MANSFIELD, Ohio – Ernestine Williams continues to rely on her deep faith for the words she will use one day to explain to her grandson, Kylo, why he will grow up without his mother.
Skylar Williams, 20, was abducted from a parking lot on the Ohio State University satellite campus in Mansfield on Feb. 11, forced into a car at gunpoint by Ty’Rell Pounds, the father of her son.
Pounds then drove to Kentucky, where he shot Skylar in the car. Then, Kentucky State Police shot and killed Pounds.
Before carrying out his plan, Pounds posted a note on social media apologizing to their son that he would grow up without his parents.
On Monday, Ernestine Williams shared her family’s loss with FOX 8 hoping, in part, to help other young women, who are the victim of domestic violence, to have the courage to fight back.
“She was a beautiful girl. She was a beautiful baby. She was independent. She had her own mind,” Williams said.
“She was just gentle. She was kind. She always had a smile on her face. Wherever we went, she was speaking to everybody in the room. She was just a beautiful person… And she was a great mother to her son.
“I know she would want to be here to raise her son, but you know God knew. It didn’t take Him by surprise what happened,” Williams said.
She said her daughter opened up about being assaulted by Pounds.
“He was raping my baby. He raped her in my house. He raped her in my driveway. He raped her at the campus,” Williams said.
Skylar’s sister, Alexis Williams, said Skylar did not say anything about the incidents until this past October, telling her family that she wanted to “protect” Pounds.

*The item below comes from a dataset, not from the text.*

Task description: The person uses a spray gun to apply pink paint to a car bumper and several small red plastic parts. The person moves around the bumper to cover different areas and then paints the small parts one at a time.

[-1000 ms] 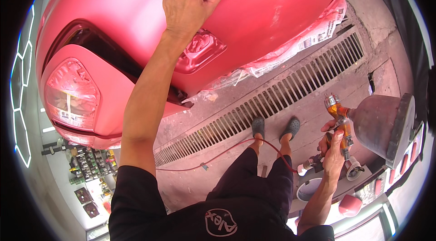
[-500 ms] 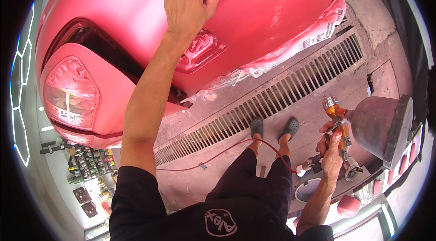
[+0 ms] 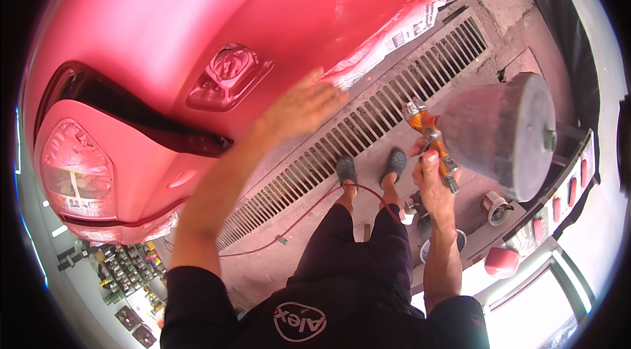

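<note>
In my right hand (image 3: 434, 185) is an orange spray gun (image 3: 432, 135) with a large, cloudy grey paint cup (image 3: 486, 132), gripped by its handle. The gun is raised above the floor at the right, apart from the car. My left hand (image 3: 305, 107) is blurred, its fingers stretched out and nothing seen in them. It hangs by the lower edge of a red-painted car body (image 3: 296, 14). Left of it, a recessed square pocket (image 3: 227, 89) holds crumpled, paint-covered masking. A tail light (image 3: 75, 171) at the far left is masked over.
Painted masking paper (image 3: 407, 30) skirts the car's lower edge. A slotted drain grate (image 3: 371, 129) crosses the floor. A red hose (image 3: 309, 212) curves past my legs. At the right, a low bench holds a small cup (image 3: 494, 209); a red domed piece (image 3: 503, 261) is nearby.
My left hand has come down off the painted panel toward me, its fingers opening out from a curl. The spray gun has moved left and up in the view, still in my right hand.
</note>
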### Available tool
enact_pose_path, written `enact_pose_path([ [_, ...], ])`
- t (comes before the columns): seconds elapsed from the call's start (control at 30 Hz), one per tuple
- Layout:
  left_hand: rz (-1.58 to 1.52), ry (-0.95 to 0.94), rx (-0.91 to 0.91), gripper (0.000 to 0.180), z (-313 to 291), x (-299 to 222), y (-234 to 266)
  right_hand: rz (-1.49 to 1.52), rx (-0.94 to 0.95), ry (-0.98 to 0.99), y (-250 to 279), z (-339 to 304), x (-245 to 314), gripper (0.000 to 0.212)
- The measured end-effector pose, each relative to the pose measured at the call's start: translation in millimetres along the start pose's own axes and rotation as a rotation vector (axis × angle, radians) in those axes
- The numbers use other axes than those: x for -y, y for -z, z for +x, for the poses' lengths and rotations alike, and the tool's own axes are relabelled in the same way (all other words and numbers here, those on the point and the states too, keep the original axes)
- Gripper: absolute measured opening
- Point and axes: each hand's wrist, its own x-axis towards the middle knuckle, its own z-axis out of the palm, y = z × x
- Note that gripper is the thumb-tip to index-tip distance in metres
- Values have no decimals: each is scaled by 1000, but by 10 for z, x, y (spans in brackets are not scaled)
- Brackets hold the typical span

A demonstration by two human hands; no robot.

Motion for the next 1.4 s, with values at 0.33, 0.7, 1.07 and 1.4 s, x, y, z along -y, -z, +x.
enact_pose_path([
  [0.33, -979, 655, 180, 17, -893, -3054, -759, -573, 58, 50, 431, 105, -1015, 56],
  [0.7, -996, 1155, 455, 39, -1590, -3277, -233, -526, 68, 273, 486, 769, -1256, 47],
  [1.07, -1004, 1267, 488, 36, -1846, -3689, -162, -84, -176, 210, 363, 1290, -756, 53],
  [1.4, -990, 1292, 427, 32, -1737, -3737, -156, -317, 232, 421, 95, 870, -1298, 38],
])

But after early October, Skylar did file a rape report with the Richland County Sheriff’s Office and intended to break off her relationship with Pounds.
“She really didn’t want to have nothing else to do with him, but he was constantly coming back, begging her, pleading with her to get back with him,” Alexis said.

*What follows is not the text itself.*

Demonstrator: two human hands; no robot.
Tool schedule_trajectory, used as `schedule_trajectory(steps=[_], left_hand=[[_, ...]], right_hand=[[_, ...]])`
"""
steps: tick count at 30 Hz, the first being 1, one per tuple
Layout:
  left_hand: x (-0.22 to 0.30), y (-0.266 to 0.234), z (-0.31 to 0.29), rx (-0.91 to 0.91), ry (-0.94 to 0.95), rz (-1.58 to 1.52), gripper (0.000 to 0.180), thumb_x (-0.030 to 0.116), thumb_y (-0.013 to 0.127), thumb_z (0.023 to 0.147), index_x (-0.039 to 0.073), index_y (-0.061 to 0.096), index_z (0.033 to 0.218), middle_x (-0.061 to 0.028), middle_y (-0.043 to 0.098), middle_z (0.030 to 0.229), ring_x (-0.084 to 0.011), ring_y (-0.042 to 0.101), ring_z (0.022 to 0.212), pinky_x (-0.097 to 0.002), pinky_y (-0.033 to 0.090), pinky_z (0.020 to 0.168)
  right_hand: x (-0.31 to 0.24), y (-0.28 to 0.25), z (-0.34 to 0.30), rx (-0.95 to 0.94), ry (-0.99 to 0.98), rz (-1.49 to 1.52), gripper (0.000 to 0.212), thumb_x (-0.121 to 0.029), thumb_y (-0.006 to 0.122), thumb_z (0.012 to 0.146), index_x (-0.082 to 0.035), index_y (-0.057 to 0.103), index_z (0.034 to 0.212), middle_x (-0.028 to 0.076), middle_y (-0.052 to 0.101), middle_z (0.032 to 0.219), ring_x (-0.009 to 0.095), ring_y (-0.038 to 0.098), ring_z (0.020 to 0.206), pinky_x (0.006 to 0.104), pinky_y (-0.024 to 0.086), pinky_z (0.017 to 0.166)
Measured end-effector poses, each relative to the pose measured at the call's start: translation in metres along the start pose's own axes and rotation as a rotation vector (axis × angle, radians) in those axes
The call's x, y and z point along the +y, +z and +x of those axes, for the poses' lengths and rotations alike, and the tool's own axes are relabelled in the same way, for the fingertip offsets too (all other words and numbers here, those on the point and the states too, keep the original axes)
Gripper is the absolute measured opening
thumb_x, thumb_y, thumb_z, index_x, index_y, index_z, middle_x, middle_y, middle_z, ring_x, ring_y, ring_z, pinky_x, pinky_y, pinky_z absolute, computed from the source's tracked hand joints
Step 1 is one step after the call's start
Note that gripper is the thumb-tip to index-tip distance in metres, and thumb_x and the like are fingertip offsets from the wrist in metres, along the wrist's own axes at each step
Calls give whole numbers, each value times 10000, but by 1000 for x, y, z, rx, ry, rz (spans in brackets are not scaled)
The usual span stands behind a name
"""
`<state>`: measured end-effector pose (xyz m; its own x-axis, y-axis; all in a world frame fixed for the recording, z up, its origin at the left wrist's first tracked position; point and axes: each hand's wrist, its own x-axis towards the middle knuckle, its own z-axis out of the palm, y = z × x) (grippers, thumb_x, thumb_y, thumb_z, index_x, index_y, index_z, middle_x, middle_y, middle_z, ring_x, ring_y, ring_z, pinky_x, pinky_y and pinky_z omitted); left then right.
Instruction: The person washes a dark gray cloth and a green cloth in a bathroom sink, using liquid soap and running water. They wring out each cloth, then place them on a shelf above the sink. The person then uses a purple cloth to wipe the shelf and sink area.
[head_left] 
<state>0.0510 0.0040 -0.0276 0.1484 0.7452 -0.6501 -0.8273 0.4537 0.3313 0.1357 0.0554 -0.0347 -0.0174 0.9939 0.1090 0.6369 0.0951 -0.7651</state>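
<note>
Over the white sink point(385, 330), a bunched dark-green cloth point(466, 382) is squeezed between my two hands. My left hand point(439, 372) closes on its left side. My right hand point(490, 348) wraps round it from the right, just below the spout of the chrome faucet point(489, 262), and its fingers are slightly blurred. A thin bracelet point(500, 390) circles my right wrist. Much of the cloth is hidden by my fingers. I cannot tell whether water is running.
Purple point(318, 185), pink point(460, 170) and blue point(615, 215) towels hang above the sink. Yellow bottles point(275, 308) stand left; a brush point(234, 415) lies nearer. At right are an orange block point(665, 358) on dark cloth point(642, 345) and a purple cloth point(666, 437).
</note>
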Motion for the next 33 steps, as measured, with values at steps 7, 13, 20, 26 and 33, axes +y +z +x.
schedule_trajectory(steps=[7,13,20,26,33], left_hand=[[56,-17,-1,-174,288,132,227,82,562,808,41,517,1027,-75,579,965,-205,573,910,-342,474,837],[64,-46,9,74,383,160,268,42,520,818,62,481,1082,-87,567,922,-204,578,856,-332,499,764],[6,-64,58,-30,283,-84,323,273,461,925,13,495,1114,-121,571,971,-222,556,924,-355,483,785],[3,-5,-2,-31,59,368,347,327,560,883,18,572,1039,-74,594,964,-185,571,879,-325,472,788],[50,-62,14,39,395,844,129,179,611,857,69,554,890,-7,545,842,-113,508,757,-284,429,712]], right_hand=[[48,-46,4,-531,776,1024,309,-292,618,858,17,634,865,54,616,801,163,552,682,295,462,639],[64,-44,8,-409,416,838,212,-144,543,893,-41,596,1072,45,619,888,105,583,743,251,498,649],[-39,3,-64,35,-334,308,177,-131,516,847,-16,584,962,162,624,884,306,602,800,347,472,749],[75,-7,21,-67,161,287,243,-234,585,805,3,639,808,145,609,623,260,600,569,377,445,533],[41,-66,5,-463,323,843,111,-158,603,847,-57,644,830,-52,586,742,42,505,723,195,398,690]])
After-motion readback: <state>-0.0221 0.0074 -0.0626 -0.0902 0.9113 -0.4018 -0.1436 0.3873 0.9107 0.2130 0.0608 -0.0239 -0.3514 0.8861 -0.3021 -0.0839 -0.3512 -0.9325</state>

Ernestine Williams said after it seemed nothing was being done with the report, both of her daughters went directly to the Richland County Prosecutor’s Office for help. They then also filed the reports with the Mansfield Police Department.
Her mother said Skyar confessed that even when she was staying with Pounds, he was rarely there.
“From Skylar’s words, when she was there with Kylo staying with Ty’Rell, he was never there. He was never home, he wasn’t interested… He was out with his best friend,” Ernestine Williams said.
On the morning she was abducted, Skylar had an appointment with rape counselor at the Mansfield campus of Ohio State.
After the abduction, the detective from the Richland County Sheriff’s Office who was investigating the rape came to the house and revealed that rape charges against Pounds were being filed that same day.
Ernestine Williams said the detective also admitted telling Pounds himself about the charges.
The Williams family said it believes that was the catalyst that pushed Pounds, who wanted to become a state trooper, over the edge because he knew with a criminal record he could not work in law enforcement.
“Why would you tell him? He wasn’t raped. Why would you tell him? The perpetrator, that the papers were going to the prosecutor’s office that day and we didn’t even know?” Ernestine Williams said.
“He’s in the police academy. He knows the law. He knows what was going to happen. You see, he had on a bulletproof vest. He had on a bulletproof vest as he was taking my baby to Kentucky.”
Alexis Williams said after the note Pounds wrote on social media was shared with her, she immediately knew it was a suicide note. But she still prayed for her sister’s safe return
“I just read the first sentence, the first two sentences. I can’t think what it was about, but I knew it was a suicide note. And then I scrolled down and saw he had a picture collage of him, and I knew right then that this was a note goodbye,” Alexis Williams said.
“All I could do was to look out the window and ask God to please bring my sister home. I was asking God to please give my sister the strength to fight back because I know my sister, she wasn’t the fighter. She wasn’t the type to fight, but that’s what I was praying to God. I was like, ‘Please give my sister the strength to do whatever she needed to do to get away from this man.'”
Confirmation of Skylar’s death was made in a phone call to Kentucky State Police in the early hours of Feb. 13.
“He was determined to kill my baby. He would have came here and killed everybody in the house if he didn’t get her on campus. He was determined to do what he did,” Ernestine Williams said.
Skylar’s family said it wants to openly thank the many people who helped try to return Slylar home safely. That includes the good Samaritan at the college who tried to help while Skylar was being abducted and the man in Kentucky who contacted authorities after he witnessed Skylar mouth the words, “Help me.”
“I believe my baby’s legacy will be to bring awareness to domestic violence, to bring awareness to the laws need to be changed, to bring awareness that there are millions of young women suffering in silence afraid to say something, embarrassed to say something. They shouldn’t be they shouldn’t be.”
“I hope it screams, ‘Hey, look what happened to me!’ This shouldn’t keep happening. Somebody should do something. That’s what I pray it’s about. That’s what I pray her legacy is for,” Ernestine Williams said.